My brother turned to me and whispered, “I wonder how I would be different if he had been alive.”
We looked down in silence, our thoughts heavy. Memories flooding. My brother runs his hand through his hair in frustration. “I don’t remember a lot anymore,” he admits. I could only nod. Every year, memories fade. Sometimes, I don’t know what’s real anymore.
His death changed the course of our lives so drastically, it would be an understatement to say that we would have simply been different.
- my family moved to an entirely new country
- my brothers and I learned family secrets so deep and shocking it changed our very identities
- religion was redefined and faith lost
- i even changed my name
In a couple of years, I would have lived a larger part of my life without a father. I wish I knew how having a father defines someone. Maybe then, I could figure out who I could have been.
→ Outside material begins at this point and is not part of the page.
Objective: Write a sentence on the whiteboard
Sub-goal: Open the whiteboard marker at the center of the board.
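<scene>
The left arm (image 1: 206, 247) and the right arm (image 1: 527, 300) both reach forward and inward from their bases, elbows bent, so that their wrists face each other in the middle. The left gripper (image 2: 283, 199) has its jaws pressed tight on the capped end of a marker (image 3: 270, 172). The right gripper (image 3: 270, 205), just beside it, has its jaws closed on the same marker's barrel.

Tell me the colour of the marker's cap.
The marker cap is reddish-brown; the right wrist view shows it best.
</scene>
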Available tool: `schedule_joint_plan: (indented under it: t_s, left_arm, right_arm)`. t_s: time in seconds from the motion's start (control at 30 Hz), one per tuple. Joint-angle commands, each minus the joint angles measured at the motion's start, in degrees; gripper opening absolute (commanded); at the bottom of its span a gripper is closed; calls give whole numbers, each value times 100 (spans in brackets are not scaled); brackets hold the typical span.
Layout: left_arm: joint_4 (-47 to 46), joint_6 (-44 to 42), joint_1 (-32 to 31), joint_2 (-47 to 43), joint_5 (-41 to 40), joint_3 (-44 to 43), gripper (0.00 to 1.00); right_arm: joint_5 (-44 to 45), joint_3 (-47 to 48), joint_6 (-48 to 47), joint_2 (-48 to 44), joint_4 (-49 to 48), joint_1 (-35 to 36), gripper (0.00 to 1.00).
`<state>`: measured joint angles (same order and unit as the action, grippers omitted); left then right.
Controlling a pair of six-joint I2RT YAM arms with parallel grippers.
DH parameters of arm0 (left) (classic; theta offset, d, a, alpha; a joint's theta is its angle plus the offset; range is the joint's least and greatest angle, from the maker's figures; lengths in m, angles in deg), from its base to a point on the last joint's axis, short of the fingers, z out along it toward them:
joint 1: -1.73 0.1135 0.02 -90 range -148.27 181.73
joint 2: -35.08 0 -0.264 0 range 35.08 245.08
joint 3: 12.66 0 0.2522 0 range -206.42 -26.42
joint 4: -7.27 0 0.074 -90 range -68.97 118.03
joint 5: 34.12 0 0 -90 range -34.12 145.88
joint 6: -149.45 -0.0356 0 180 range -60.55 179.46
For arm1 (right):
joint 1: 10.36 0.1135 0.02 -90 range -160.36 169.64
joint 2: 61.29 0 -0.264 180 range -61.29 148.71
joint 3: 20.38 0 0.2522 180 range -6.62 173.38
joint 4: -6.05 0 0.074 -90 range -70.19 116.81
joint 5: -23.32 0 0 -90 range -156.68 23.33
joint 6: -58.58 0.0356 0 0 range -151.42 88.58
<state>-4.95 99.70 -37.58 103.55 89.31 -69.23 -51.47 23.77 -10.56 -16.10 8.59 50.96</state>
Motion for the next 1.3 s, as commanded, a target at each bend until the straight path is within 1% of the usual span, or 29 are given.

I can only imagine the life I would have had. My father would have made it to General, maybe gotten a couple of stars. He had been a Colonel when he’d died. I’m pretty sure my brothers and I would have gone all over the world scuba diving, rock climbing, and survival training. My father had a somewhat reckless spirit of adventure. I probably inherited a small measure of it, except for the part where he loved jumping out of planes. My brothers would have joined the military and the air force. I would have married some nice Chinese or mestizo boy from a nice family. Haha. My boyfriends would have been terrified of him. He used to wear a gun on his hip all the time. I would probably have amazing posture, too. My dad always sat, stood and walked with a ramrod spine. He used to always pull back my shoulders whenever he passed by me hunched over a book. We would still be black belts. My father was my first martial arts teacher. I think we would have still grown up well.
I looked over at my brother, “It doesn’t matter now.”
Because we are who we are now, and I think we are good people. At least I think I have awesome brothers, anyway.
My dad passed away a few months after yours, and I wonder the same things. I know things would have been different in huge ways – impossible for them not to be, even with the most unimposing (wrong word, but I can’t think of another one right now :)) father (which our dads weren’t at all (from the sound of it yours wasn’t, anyway :)) there would be differences – but sometimes I indulge myself in thinking about how exactly all these things would play out. How would dad react to all the things that’ve come up since he died, how would he react to my decisions, would those decisions even come up at all? I have some good ideas, but it’s hard to say for sure… I have the thing with the memories too, after all.
In any case, though I sometimes worry about it, though I’m not often sure, I think we’re good people too.
This didn’t really add anything to your entry at all. Just rambling, I guess.